Check every line of the data below for the string "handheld", and copy the ones that hold it.
Top of INPUT
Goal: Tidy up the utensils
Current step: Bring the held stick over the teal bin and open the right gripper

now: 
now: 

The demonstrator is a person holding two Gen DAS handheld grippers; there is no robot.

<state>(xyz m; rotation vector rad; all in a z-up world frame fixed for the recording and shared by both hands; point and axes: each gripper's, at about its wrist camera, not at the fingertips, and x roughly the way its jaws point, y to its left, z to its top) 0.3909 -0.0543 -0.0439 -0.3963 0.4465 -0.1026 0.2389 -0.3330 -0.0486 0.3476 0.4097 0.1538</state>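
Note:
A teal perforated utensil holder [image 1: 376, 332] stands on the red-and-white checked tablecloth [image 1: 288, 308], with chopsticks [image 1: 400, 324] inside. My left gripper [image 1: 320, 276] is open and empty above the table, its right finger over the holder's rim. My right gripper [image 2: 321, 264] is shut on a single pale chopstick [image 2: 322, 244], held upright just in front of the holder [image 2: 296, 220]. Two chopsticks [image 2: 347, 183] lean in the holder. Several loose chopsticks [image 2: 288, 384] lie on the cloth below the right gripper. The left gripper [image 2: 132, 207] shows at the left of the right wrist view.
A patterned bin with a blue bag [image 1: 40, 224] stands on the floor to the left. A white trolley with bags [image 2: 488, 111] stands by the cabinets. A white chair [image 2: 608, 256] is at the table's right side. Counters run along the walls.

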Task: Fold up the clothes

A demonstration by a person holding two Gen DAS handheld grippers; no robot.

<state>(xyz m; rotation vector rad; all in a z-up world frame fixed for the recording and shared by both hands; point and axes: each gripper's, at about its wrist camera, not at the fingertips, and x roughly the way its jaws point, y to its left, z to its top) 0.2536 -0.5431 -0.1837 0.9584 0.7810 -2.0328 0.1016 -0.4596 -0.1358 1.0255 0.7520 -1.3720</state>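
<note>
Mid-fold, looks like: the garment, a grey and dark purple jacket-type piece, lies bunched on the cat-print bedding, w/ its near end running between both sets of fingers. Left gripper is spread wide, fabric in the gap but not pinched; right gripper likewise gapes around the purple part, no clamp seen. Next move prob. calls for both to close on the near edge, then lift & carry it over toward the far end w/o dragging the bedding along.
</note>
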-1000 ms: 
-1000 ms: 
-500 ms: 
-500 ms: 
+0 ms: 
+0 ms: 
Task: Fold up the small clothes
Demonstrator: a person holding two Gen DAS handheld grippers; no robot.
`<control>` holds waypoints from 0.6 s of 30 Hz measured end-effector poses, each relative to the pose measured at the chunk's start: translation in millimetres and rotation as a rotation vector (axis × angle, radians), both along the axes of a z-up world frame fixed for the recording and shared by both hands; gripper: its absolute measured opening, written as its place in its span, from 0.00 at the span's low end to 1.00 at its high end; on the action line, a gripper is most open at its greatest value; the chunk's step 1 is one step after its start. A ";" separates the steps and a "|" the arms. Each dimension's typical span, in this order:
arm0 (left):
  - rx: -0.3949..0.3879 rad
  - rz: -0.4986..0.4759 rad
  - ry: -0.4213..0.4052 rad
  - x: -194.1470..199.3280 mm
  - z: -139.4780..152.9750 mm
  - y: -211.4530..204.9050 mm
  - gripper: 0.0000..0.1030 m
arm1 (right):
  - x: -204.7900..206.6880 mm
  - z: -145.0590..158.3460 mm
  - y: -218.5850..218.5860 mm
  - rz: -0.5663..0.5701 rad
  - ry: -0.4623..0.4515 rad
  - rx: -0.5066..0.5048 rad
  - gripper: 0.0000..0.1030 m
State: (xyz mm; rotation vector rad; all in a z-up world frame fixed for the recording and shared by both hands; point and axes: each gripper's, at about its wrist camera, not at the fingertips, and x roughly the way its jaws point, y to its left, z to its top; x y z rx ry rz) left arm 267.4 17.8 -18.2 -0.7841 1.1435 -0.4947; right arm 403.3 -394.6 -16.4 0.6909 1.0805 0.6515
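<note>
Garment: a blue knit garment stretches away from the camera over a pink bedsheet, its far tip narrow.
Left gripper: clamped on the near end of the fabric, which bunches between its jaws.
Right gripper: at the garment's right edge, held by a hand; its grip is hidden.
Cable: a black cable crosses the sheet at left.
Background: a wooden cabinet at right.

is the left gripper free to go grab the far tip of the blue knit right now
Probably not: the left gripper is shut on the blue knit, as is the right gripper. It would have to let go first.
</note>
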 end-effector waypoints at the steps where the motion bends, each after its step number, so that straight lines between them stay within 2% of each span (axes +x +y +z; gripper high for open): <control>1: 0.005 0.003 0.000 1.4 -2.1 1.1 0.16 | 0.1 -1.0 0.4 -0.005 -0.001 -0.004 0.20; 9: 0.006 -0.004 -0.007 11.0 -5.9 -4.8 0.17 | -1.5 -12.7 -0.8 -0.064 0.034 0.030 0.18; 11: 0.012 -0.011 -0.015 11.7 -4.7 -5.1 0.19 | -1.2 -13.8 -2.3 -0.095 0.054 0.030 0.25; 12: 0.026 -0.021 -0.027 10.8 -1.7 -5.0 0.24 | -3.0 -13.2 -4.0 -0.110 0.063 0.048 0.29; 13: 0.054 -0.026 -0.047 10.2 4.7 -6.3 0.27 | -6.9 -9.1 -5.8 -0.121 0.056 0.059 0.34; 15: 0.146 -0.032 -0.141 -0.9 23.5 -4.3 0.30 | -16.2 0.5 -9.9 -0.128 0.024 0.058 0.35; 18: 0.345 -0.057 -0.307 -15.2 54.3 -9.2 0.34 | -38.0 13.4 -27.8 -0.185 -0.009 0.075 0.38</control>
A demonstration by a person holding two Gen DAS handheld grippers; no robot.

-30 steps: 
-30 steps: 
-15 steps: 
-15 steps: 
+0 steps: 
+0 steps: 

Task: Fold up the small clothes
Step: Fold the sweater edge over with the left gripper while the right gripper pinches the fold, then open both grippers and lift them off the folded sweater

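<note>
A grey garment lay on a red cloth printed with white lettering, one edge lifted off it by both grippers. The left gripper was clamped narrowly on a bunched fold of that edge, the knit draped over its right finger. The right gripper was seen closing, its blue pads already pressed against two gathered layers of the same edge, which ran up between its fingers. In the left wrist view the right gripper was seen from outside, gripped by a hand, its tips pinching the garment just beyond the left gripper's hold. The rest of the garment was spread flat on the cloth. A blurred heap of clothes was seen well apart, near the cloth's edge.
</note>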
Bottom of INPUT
ANSWER SPACE —
The demonstrator is a person holding two Gen DAS handheld grippers; there is no robot.
A demonstration by a person holding two Gen DAS handheld grippers; no robot.
Demonstrator: a person holding two Gen DAS handheld grippers; no robot.
A demonstration by a person holding two Gen DAS handheld grippers; no robot.

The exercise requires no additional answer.